The Control Plane optimizes routing weights based on a contextual multi-armed bandit.

  • Context vector ($x_{t,i}$): [Bias, CPU/100, Queue/20, P99/200, GlobalRate/150, d/dt(Rate)/50]
  • Reward ($r_{t,i}$): Capped penalty calculated from node performance: $$r_{t,i} = - \left( 1.0 \cdot \left(\frac{\text{P99}_i}{200}\right) + 5.0 \cdot \text{Error-Rate}_i + 10.0 \cdot \text{SLA-Breach-Rate}_i \right)$$
  • Decision: Samples parameters $\tilde{\theta}_i$ from the posterior Gaussian distribution $\mathcal{N}(\hat{\theta}_i, v^2 B_i^{-1})$ and outputs weights using Softmax: $$w_i = \frac{e^{\text{Score}_i / \tau}}{\sum_j e^{\text{Score}_j / \tau}}$$

Learned belief matrices $B_i$ and vectors $f_i$ are serialized to model_checkpoint.npz on clean shutdown and restored automatically on startup.


📁 Project Structure

.
├── Dockerfile                 # Multi-stage production container build
├── docker-compose.yml         # Container orchestration network
├── requirements.txt           # Python dependencies
├── run.sh                     # Launch and local installation script
├── tests/
│   └── test_load_balancer.py  # Automation unit and integration testing suite
└── src/
    ├── config.py              # Ports, hosts, and Redis configuration settings
    ├── shared_state.py        # Redis state driver & MockRedis fallback
    ├── backend_node.py        # Microservice node server (fastapi)
    ├── gateway.py             # Reverse HTTP Proxy (fastapi + connection pool)
    ├── agent.py               # Thompson Sampling RL Control loop
    ├── dashboard.py           # ANSI terminal telemetry dashboard
    └── main.py                # Multi-process orchestrator (subprocess launcher)

🚀 Setup & Execution

Option 1: Local Launch (No Docker Required)

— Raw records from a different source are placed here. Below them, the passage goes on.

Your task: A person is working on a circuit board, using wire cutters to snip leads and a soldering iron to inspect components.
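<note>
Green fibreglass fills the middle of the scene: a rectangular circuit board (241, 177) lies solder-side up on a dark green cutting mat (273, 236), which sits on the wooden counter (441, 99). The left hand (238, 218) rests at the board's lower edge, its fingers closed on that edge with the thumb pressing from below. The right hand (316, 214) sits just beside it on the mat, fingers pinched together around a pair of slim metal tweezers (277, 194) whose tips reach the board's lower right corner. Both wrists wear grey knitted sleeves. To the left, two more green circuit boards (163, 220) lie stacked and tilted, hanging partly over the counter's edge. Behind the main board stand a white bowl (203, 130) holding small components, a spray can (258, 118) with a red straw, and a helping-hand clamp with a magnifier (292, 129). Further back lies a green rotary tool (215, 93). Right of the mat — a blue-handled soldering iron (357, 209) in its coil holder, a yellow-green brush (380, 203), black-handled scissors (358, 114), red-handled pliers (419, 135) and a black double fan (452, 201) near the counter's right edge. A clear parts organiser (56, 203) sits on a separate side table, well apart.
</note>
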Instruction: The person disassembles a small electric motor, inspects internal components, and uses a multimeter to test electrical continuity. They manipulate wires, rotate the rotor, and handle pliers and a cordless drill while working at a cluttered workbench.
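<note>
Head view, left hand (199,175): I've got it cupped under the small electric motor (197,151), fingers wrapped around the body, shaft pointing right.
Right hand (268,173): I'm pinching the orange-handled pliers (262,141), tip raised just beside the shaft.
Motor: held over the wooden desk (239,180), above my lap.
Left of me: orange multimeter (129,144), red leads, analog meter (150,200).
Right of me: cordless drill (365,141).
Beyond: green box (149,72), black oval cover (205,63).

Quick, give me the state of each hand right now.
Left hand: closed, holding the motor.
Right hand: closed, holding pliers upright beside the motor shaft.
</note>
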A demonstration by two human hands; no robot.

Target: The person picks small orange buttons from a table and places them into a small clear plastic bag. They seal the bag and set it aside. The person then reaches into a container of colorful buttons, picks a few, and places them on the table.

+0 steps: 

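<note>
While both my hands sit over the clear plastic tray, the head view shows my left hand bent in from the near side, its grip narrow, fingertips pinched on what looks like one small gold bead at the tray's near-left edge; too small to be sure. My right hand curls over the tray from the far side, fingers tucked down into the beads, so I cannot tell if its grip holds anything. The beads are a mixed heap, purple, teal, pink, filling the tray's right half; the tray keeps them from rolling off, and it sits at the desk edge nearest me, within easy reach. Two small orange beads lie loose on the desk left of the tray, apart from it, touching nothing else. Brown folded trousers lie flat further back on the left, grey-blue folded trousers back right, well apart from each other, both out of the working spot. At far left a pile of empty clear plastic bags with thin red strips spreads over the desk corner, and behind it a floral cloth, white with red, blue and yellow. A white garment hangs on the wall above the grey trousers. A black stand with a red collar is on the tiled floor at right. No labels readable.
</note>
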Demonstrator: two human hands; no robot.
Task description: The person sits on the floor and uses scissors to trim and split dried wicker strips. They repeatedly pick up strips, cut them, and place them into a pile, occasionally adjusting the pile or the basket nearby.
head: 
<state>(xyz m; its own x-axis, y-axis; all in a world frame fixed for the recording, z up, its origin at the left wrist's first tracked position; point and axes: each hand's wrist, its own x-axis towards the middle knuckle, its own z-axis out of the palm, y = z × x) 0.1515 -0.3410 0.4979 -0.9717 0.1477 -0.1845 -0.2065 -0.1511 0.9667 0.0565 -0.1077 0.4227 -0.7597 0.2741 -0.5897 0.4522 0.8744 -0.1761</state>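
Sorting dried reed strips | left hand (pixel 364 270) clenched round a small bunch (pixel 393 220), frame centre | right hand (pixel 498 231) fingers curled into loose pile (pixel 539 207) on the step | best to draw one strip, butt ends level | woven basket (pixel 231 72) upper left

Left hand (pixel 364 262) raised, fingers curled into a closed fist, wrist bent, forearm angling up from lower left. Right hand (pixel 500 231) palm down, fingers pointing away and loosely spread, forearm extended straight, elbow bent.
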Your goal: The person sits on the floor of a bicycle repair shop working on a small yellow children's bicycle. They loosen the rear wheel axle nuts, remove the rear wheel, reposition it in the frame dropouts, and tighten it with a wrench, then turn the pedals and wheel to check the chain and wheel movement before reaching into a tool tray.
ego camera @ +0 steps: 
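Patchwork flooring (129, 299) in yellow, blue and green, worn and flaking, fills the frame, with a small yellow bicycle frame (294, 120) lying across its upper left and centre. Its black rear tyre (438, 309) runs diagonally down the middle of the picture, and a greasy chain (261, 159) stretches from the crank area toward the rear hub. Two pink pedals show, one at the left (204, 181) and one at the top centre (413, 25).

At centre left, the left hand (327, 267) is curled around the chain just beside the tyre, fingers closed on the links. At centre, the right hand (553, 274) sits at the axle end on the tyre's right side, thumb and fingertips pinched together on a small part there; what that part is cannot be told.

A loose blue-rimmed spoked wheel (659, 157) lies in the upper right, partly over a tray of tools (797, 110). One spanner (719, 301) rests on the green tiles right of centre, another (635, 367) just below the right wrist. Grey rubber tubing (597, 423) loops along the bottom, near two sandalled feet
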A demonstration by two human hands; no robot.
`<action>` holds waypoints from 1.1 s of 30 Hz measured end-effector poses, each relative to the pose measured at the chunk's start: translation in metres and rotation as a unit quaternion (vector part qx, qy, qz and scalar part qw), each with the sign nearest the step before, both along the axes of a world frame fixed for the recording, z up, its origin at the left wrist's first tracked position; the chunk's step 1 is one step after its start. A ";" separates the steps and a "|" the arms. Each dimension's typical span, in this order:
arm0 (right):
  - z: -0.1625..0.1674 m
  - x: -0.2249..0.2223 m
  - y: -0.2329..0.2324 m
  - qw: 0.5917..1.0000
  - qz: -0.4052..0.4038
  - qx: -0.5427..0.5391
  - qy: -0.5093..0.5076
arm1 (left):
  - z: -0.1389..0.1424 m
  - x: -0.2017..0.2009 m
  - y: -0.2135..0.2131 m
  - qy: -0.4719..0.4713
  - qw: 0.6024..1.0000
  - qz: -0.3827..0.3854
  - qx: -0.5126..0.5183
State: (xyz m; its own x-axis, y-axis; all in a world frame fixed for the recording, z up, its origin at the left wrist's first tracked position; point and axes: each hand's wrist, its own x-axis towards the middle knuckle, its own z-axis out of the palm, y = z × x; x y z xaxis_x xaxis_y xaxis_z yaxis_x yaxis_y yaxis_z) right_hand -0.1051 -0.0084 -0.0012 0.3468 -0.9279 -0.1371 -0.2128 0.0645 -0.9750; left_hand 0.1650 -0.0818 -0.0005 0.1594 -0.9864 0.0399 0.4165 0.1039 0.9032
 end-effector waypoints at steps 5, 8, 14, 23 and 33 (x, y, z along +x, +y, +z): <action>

The local runner will install requirements and spawn six local python processes representing the microservice cluster:

chmod +x run.sh
./run.sh

Note: If a local Redis port (6379) is not open, the system prints a warning and automatically falls back to the in-memory mock cache.

Option 2: Docker Compose (Fully Containerized)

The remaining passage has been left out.